Said St. Louis right fielder Dexter Fowler, a former teammate of Tulowitzki's in Colorado: "He works his butt off, which can be a downfall, too. He wants to do well so bad. He loves the game so much that he puts all that into it. It can be a gift and a curse. I know he wants to get back out there from all the injuries, but sometimes you've gotta throttle the other way."
Sometimes, though, what makes the great ones great is that they simply cannot throttle down. Tulowitzki was shadowed for much of spring training by his son Taz, 4, who already has a pretty good little swing. Tulowitzki loves being able to bring his son to the clubhouse, imagining how cool that would have been for himself when he was a young boy if his own father had played in the majors. But while he acknowledged fatherhood has changed him, it's only to a degree, he said.
"It hasn't changed me much when it comes to baseball, honestly," Tulowitzki said. "I'm not one of those guys who, if I have a bad game, goes home and it's like, Oh, there's my son. I know he thinks I'm great. If I have a bad game, I still wear it on my sleeve. ... I'm not one of those guys where everything goes away because that's not who I am. That's not in my DNA."
So he soldiers on despite having played more than 128 games in a season only once since 2011. He loves that he has proved wrong those who said he was too big to play shortstop. He treasures friendships he's built with former teammates such as Todd Helton and Matt Holliday—relationships, he says, that will last a lifetime.
But though he still has some $58 million remaining on a deal that runs through 2020, the Blue Jays can spot a trend. So they acquired Aledmys Diaz from St. Louis and Yangervis Solarte from San Diego in the offseason for middle infield depth.

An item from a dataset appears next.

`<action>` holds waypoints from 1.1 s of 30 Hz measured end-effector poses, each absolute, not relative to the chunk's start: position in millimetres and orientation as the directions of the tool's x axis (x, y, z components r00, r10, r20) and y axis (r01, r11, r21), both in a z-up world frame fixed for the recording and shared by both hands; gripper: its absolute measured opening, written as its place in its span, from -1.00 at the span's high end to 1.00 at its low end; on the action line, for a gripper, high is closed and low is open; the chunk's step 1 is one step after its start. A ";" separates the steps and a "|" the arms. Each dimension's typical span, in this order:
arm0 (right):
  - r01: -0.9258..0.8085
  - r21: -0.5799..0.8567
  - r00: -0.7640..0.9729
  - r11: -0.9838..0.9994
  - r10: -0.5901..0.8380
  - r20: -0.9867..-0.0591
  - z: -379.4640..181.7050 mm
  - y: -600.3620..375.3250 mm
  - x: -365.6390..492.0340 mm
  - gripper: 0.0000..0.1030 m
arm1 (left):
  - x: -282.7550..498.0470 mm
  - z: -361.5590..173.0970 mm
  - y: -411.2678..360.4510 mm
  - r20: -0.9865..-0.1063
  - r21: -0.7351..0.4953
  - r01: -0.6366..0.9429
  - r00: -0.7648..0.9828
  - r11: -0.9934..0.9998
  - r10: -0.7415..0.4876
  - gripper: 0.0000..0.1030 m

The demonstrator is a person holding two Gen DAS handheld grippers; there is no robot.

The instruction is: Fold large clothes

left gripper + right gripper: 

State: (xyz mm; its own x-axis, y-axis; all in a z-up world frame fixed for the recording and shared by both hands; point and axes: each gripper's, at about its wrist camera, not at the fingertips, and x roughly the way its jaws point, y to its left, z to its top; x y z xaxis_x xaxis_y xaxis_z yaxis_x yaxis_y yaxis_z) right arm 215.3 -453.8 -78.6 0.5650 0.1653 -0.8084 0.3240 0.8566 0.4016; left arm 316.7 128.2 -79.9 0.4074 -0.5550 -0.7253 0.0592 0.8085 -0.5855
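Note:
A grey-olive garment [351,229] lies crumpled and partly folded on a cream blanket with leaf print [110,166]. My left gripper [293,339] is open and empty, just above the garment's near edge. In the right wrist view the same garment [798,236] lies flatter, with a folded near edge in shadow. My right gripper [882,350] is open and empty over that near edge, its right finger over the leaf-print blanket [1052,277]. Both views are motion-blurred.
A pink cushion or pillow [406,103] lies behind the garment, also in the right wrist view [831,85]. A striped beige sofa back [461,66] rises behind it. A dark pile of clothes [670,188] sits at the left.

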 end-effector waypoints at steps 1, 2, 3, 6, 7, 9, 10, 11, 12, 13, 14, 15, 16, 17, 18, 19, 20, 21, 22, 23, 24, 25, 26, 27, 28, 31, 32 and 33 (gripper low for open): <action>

Meantime, across the game, those who know would never mistake him for a pitcher, no matter how many trips he makes to the DL.
"I remember he'd stand tall and then just attack the ball when he was in Colorado," Mets third baseman Todd Frazier said. "It was one of those things where I'm playing third base, and it's just like, Gosh, don't pull this ball down the line."
Now shoulder, legs, hip, hands, feet...there's hardly a part of his body that hasn't been bruised, beaten or battered. Yet at 33 and after going under another surgeon's knife, Tulowitzki has a healthy perspective on a career that could have turned out oh so different.
"Some of the injuries, like stepping on someone's foot, you just can't control," he said. "But the injuries I can control are the ones I try to look myself in the mirror and say, OK, you need to get better in this area. But there are times where it's just kind of bad luck, and I think things happen for a reason.
"I've learned so much about the game of baseball and my body itself that, who knows, maybe one day in whatever I'm doing, it gives me an edge."